Some of the issues people are worried about include the economy, rising student debt, women’s health and affordable housing.
“Increasing cost of student debt,” said Andrew Doup.
Will Gillespie said: “I’m very concerned about gerrymandering.”
Kelly Harrop said she concerned about many things, “Affordable housing, being a recent college grad, that’s important to all of us, and the shape of the economy, college debt, all of that.”
Kelly Harrop said she will watch the Democratic debates with friends.
She said out of all the issues she can point to two top her list.
“So I’m really interested in hearing them talk about women’s health issues,” said Harrop. “I mean obviously we’ve seen the “heartbeat bill” passed in Ohio and Georgia. So that is something I would be interested in hearing them talk about. I’m also incredibly concerned with what’s happening at the border, and the detention camps. So, I would like to see them address more important ways to fix what’s going on down there, more humane ways.”
Harrop’s concerns are issues that people here in Ohio have rallied for and against.
Another issue Ohioans are facing is how tariffs are affecting farmers.
Many farmers say they have already taken a financial hit because of what the rain has done to their fields.
Gillespie said tariffs are also causing some issues for farmers.

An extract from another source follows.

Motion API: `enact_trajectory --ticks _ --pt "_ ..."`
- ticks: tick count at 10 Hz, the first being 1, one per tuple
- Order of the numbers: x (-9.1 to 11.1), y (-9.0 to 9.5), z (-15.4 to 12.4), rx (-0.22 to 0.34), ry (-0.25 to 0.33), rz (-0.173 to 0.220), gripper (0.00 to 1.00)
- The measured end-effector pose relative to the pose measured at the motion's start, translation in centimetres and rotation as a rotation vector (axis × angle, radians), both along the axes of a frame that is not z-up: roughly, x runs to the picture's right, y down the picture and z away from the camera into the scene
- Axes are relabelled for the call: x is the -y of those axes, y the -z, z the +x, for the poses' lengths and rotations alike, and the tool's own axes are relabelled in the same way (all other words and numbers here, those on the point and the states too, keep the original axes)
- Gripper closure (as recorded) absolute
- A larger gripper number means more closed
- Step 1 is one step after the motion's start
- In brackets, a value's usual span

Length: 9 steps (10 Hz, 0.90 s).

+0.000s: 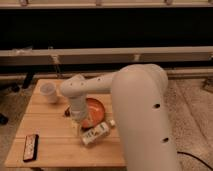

So he wants to know if there’s a Democratic candidate who would be able to help him and his family.
“My primary issue that I’m going to be voting on when it’s time is going to be how that candidate is going to handle tariffs and foreign trade especially with Ag commodities.”
Gillespie said the trade wars have added a second, unwanted obstacle.
“The main concern is the unpredictability especially with the soybean market,” said Gillespie. “For us, the soybean is our livelihood, and if we can’t plan very well it sure makes that next year a lot harder to try and anticipate what to expect and it makes management more difficult.”
He said the current trade wars make it nearly impossible for them to plan out next years crop.
“We’re like should we transition to more of the winter wheat or corn as well. There’s high input cost with corn, so we have to balance those cost and try to make wise decisions. That’s all we can do is try,” Gillespie said.
Agriculture Secretary Sonny Perdue said in a recent interview he does not expect a trade deal to be reached between the U.S. and China when President Donald Trump meets China’s president at this month’s G-20 summit but hopes one can happen by the end of the year, he said.
Gillespie response to that was he wants to hear if a Democratic candidate has a better solution.